Adjusted Operating Cash Flow was $368 million during the fourth quarter, compared to $404 million in the prior year period.  Stand-Alone E&P Adjusted Operating Cash Flow was $312 million, compared to $361 million in the prior year period.  Adjusted Operating Cash Flow and Stand-Alone E&P Adjusted Operating Cash Flow declined versus the prior year period due to lower realized hedge gains.

Operating Update

Fourth Quarter 2017 

Marcellus Shale — Antero completed and placed on line 28 horizontal Marcellus wells during the fourth quarter of 2017.  Current average well costs are $0.87 million per 1,000′ of lateral in the Marcellus assuming a 9,000′ lateral and 2,000 pounds of proppant per foot completion, representing a 2% reduction from the third quarter of 2017. Antero is operating five drilling rigs and five completion crews in the Marcellus Shale play.  

Antero drilled 27 horizontal Marcellus wells during the fourth quarter, including nine wells that had laterals greater than 12,000′.  Antero recently drilled its two longest Marcellus laterals, both over 14,000′, on a 12 well pad. This is the Company’s largest pad to date, with approximately 120,000′ of drilled lateral planned and approximately 300 Bcfe in anticipated pad reserves assuming 25% ethane recovery.  Antero is in the process of drilling a nine well pad with average lateral lengths of 13,200′ which the Company expects to place to sales in the first quarter of 2019. 

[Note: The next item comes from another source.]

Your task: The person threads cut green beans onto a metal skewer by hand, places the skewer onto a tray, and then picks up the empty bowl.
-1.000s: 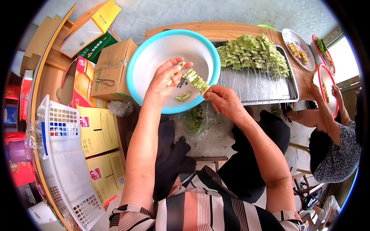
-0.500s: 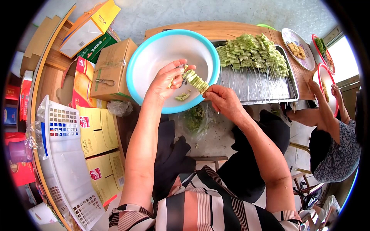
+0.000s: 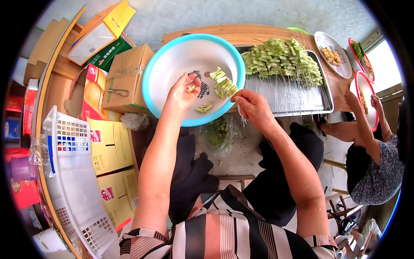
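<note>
My right hand (image 3: 254,107) pinches a thin skewer by the basin's right rim. Cut green bean pieces (image 3: 224,85) are threaded side by side along it, and the far ones sit askew. My left hand (image 3: 184,91) is over the basin, palm up and fingers curled, with a few loose bean pieces (image 3: 191,88) in it; it is apart from the skewer. Below both is a white basin with a blue rim (image 3: 148,82), with several cut pieces (image 3: 204,108) on its inner wall near me. To the right, many finished bean skewers (image 3: 282,62) are heaped on a metal tray (image 3: 297,108).
Cardboard boxes (image 3: 125,82) and a white plastic basket (image 3: 73,181) stand left. A patterned plate (image 3: 340,64) of food lies right of the tray. Another person's hands (image 3: 354,101) are at a red-rimmed bowl (image 3: 375,116). A plastic bag of greens (image 3: 219,133) is below the basin.
My left hand has drawn back left and down from the skewer's far end, its fingers loosening. The skewered pieces now hang more unevenly. My right hand has shifted slightly right.
</note>
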`<state>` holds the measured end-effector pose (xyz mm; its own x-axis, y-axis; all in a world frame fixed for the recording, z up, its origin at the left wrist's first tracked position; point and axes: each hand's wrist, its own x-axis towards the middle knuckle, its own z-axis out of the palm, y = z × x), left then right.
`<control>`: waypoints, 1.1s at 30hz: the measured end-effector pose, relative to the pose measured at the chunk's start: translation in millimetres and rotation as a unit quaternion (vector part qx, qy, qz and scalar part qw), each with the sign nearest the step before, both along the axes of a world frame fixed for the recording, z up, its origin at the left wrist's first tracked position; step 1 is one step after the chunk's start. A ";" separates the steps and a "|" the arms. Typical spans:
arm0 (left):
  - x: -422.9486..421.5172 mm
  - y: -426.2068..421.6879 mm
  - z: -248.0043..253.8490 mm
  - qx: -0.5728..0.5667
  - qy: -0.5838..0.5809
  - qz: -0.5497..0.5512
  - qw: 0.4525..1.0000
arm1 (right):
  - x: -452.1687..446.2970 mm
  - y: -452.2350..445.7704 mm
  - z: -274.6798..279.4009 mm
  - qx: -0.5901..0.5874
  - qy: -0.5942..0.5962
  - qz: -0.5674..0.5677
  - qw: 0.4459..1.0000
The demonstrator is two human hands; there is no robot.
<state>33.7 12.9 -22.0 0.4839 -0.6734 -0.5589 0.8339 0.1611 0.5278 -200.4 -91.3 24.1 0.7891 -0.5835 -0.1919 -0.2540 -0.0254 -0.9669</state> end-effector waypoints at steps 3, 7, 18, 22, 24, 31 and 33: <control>1.6 1.0 2.5 0.009 -0.004 0.007 1.000 | -1.6 -1.1 0.5 0.000 0.002 0.003 1.000; -1.0 0.6 7.0 -0.052 -0.019 -0.019 0.998 | -2.5 -3.7 -4.2 -0.012 -0.005 0.011 1.000; -13.3 -7.3 16.8 -0.028 -0.084 0.052 0.995 | -2.5 -1.1 0.5 0.002 -0.011 0.016 1.000; -6.3 -3.6 15.9 -0.080 -0.055 -0.030 0.995 | -1.1 0.9 3.2 -0.012 -0.017 0.021 1.000; -11.2 -4.2 17.5 -0.075 -0.071 -0.034 0.994 | -2.1 2.2 5.9 -0.006 -0.012 0.021 1.000; -13.2 -6.0 15.1 -0.139 -0.161 -0.089 0.973 | -2.9 0.9 4.1 0.000 -0.011 0.032 0.999; -15.2 -5.4 17.0 -0.124 -0.170 -0.089 0.974 | -3.8 1.3 2.5 -0.011 -0.010 0.037 0.999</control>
<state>18.6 7.6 -4.9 0.4764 -0.8570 -0.1965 0.6438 0.1878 0.7418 -204.2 -90.0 26.7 0.8335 -0.5275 -0.1643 -0.2319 -0.0640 -0.9706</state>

Ohio Utica Shale — Antero placed 10 horizontal Utica wells to sales at the end of the fourth quarter of 2017.  The 10 wells are currently flowing at a combined (facility) constrained rate of over 200 MMcf/d with wellhead pressures in excess of 3,000 psi.  These are the first wells completed by Antero in the Ohio Utica dry gas regime.  Despite running only one rig since 2016, Antero recently achieved record gross production in the Utica of 632 MMcf/d with only 22 wells completed during 2017.  Current average well costs are $0.98 million per 1,000 feet of lateral in the Utica, representing a 2% reduction from the third quarter of 2017.  Antero is operating one drilling rig and one completion crew in the Utica Shale play.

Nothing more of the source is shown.